O seu homicídio chocou o mundo e colocou Malta, o mais pequeno Estado-Membro da União Europeia, no centro das atenções devido às suas aparentes falhas no Estado de direito.
Um tribunal maltês absolveu, na quarta-feira, o magnata Yorgen Fenech da acusação de ter orquestrado o assassinato da repórter de investigação Daphne Caruana Galizia num atentado com carro-bomba, o que provocou indignação por parte da família da vítima e dos defensores da liberdade de imprensa.
O abastado empresário tinha sido acusado de ser o mentor do assassinato, em 2017, de Caruana Galizia, de 53 anos, que desencadeou protestos sem precedentes e levou à queda de um governo.
A família de Caruana Galizia afirmou num comunicado que a absolvição de Fenech “lhe negava a justiça que ela merece”.
O seu filho, Matthew Caruana Galizia, afirmou que os jurados tomaram uma “decisão terrível... da qual o nosso país poderá nunca recuperar”.
O Centro Europeu para a Liberdade de Imprensa e dos Media (ECPMF) afirmou que o veredito envia “uma mensagem perturbadora a quem ataca e mata jornalistas”.
Apelidada de “WikiLeaks de uma só mulher”, Caruana Galizia expôs corrupção ao mais alto nível no país, revelando ligações obscuras entre as elites empresarial e política de Malta.
O assassínio de Caruana Galizia chocou o mundo e colocou Malta, o mais pequeno Estado-membro da União Europeia, sob os holofotes pelas aparentes falhas no Estado de direito.
O crime provocou também uma crise política e a demissão do então primeiro-ministro Joseph Muscat, em janeiro de 2020, depois da indignação generalizada e de protestos em massa devido à perceção de que tentava proteger amigos e aliados da investigação.
Um inquérito público de dois anos, publicado em julho de 2021, concluiu que o Estado deve “assumir a responsabilidade” pelo assassínio, devido ao “clima de impunidade” criado pelo governo.
Fenech, magnata com interesses nos setores da energia e do turismo, foi detido no seu iate em 2019 quando tentava sair de Malta por mar, depois de um intermediário no assassínio ter recebido a promessa de um perdão em troca da identificação dos envolvidos.
O Ministério Público acusava Fenech de ter mandado matar a jornalista porque ela estava prestes a publicar um artigo comprometedor sobre o tio.
Indignação extrema
Até ao momento, cinco pessoas foram condenadas no âmbito do caso, por fornecerem os explosivos e executarem o assassínio.
Em junho de 2025, Robert Agius e Jamie Vella foram considerados culpados de fornecerem a bomba que matou Caruana Galizia e condenados a prisão perpétua.

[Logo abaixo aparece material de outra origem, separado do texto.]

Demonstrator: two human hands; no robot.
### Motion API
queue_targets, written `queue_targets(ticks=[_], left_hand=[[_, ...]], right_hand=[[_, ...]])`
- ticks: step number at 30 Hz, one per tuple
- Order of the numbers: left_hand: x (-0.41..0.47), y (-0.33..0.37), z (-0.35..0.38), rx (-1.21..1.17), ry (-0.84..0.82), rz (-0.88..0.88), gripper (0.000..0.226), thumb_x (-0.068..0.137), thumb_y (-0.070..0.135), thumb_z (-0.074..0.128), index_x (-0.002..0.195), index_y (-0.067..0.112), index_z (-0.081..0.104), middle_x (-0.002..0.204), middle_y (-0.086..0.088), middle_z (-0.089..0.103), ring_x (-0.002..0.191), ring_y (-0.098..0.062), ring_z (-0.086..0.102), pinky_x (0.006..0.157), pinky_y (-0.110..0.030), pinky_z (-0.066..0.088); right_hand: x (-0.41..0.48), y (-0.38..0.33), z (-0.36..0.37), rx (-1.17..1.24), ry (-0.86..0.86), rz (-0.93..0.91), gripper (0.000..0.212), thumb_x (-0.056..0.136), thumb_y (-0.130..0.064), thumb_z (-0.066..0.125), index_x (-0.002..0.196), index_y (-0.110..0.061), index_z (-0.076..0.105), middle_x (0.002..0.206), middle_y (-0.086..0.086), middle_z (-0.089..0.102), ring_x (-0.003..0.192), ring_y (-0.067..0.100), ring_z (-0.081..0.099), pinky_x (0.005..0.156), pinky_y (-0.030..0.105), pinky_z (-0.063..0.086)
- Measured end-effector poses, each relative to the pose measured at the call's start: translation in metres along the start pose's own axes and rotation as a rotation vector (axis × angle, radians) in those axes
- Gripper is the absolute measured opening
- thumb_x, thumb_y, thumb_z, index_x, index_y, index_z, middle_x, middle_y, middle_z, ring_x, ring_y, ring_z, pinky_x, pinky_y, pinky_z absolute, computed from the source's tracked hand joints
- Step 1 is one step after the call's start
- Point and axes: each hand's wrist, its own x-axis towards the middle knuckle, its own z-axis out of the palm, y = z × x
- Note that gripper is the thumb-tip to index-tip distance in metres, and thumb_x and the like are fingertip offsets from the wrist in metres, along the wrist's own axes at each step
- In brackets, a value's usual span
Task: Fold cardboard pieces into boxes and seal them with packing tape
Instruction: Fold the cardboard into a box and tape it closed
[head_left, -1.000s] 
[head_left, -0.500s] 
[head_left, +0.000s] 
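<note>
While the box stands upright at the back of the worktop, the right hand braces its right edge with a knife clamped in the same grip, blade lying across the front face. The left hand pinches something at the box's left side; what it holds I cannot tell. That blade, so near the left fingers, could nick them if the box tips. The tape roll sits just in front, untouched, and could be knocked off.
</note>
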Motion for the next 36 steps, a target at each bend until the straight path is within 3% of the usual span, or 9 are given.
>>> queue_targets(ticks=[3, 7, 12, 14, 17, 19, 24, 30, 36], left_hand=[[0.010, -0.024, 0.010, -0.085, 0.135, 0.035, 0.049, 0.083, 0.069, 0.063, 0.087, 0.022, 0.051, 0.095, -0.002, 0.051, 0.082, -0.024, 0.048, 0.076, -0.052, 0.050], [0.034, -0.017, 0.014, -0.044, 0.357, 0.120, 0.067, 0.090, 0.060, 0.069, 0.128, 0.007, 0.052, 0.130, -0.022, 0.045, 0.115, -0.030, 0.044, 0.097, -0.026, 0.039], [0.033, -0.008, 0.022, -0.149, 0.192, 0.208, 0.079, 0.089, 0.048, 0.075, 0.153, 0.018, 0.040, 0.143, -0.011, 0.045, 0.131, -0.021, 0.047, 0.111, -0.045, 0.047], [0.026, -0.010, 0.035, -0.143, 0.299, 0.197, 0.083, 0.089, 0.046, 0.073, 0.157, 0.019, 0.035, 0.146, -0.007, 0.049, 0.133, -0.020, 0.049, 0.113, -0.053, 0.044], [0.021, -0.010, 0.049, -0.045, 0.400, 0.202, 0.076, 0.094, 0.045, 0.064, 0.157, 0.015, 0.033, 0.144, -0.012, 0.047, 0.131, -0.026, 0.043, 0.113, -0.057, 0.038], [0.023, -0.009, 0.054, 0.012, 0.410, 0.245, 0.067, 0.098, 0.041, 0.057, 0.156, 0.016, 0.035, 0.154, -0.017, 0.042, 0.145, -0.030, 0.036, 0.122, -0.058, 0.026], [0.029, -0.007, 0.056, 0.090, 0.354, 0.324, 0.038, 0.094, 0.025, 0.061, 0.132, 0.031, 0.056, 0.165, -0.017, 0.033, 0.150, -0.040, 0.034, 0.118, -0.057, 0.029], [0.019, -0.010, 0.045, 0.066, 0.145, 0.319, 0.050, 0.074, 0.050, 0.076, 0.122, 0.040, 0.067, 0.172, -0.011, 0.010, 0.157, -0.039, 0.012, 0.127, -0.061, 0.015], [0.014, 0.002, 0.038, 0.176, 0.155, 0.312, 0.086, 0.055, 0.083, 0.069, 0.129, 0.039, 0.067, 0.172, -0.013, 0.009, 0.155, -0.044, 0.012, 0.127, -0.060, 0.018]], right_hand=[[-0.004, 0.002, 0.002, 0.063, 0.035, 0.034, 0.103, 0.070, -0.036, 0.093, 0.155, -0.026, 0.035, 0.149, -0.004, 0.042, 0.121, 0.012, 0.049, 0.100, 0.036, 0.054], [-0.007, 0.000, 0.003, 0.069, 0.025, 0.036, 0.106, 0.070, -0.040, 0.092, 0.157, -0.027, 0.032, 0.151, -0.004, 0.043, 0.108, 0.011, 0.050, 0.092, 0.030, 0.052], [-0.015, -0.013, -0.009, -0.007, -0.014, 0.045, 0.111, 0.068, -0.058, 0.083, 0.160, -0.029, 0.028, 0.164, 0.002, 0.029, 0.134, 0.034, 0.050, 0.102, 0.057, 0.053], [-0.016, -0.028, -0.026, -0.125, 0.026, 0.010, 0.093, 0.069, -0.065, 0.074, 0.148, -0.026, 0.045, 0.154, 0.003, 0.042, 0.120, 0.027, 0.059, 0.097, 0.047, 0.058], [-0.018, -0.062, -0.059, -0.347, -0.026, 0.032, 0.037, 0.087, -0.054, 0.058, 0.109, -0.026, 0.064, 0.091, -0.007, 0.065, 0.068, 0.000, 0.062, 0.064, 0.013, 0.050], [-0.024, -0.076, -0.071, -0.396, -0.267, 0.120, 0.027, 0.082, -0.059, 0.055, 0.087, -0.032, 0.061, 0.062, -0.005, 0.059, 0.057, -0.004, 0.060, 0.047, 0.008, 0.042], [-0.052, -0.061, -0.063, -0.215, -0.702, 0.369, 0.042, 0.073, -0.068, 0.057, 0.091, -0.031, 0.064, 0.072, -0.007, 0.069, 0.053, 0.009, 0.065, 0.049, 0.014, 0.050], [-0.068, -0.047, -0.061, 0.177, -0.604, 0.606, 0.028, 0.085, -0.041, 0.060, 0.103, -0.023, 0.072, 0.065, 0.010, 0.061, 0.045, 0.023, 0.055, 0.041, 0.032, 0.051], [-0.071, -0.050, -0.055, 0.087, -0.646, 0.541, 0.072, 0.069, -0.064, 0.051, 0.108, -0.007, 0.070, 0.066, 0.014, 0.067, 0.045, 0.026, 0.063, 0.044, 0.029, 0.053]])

Os três homens que executaram o crime, os irmãos George e Alfred Degiorgio e Vince Muscat, cumprem penas de prisão depois de terem sido considerados culpados pelo seu papel.

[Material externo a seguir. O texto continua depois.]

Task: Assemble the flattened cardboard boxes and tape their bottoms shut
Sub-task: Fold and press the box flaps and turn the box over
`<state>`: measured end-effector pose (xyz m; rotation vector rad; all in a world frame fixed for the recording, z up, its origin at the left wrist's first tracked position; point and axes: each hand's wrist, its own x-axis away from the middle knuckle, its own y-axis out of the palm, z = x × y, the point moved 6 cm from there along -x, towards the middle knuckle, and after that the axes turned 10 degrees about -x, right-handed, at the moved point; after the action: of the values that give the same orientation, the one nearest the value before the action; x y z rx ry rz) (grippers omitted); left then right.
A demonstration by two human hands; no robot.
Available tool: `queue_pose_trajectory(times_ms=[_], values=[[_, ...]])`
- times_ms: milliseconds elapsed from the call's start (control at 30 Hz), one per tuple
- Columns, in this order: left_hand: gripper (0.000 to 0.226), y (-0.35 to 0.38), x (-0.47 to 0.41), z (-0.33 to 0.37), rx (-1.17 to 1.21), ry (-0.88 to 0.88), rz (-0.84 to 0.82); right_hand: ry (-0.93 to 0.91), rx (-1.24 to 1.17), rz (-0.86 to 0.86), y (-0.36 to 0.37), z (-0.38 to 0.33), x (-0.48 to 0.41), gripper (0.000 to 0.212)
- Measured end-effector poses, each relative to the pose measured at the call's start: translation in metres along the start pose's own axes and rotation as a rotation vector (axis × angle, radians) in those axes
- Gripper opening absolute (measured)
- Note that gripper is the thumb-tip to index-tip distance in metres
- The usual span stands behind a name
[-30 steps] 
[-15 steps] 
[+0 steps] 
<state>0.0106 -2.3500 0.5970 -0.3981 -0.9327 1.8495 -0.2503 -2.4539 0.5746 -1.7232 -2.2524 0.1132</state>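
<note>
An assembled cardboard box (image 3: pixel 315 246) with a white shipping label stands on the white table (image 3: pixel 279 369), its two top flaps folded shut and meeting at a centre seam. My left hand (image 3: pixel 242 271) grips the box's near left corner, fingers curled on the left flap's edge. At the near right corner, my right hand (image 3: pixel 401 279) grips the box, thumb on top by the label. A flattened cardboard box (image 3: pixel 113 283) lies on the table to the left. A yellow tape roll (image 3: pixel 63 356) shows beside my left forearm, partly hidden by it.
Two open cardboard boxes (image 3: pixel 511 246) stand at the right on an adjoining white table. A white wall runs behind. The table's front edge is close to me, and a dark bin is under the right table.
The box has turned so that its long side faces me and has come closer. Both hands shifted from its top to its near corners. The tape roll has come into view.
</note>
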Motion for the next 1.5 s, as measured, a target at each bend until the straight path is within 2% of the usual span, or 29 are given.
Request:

Um relatório de 437 páginas, elaborado em 2021 por um painel de três juízes, concluiu que o Estado falhou no dever de proteger Caruana Galizia e a sujeitou a ataques pessoais e abusos verbais por parte de políticos.
O ambiente criado gerou um “clima favorável” ao seu assassínio e havia “provas convincentes” de que os autores sabiam que seriam protegidos por “pessoas nos mais altos cargos do Estado”.
“A responsabilização de todos os que permitiram, facilitaram ou protegeram os assassinos está há muito em falta”, afirmou a família no comunicado de terça-feira.
“Nove anos após o brutal assassínio de Daphne, as falhas institucionais que permitiram o crime continuam por corrigir e por reformar.”
A organização de defesa da liberdade de imprensa Repórteres Sem Fronteiras (RSF) disse estar “profundamente indignada”.
“O veredito significa que, quase nove anos após o assassínio de Daphne Caruana Galizia, as autoridades maltesas não conseguiram identificar nem condenar o autor moral.”
“É preciso que seja feita justiça plena e que as autoridades maltesas implementem, sem mais demora, as medidas de proteção de jornalistas e da liberdade de imprensa que há muito são necessárias”, acrescentou.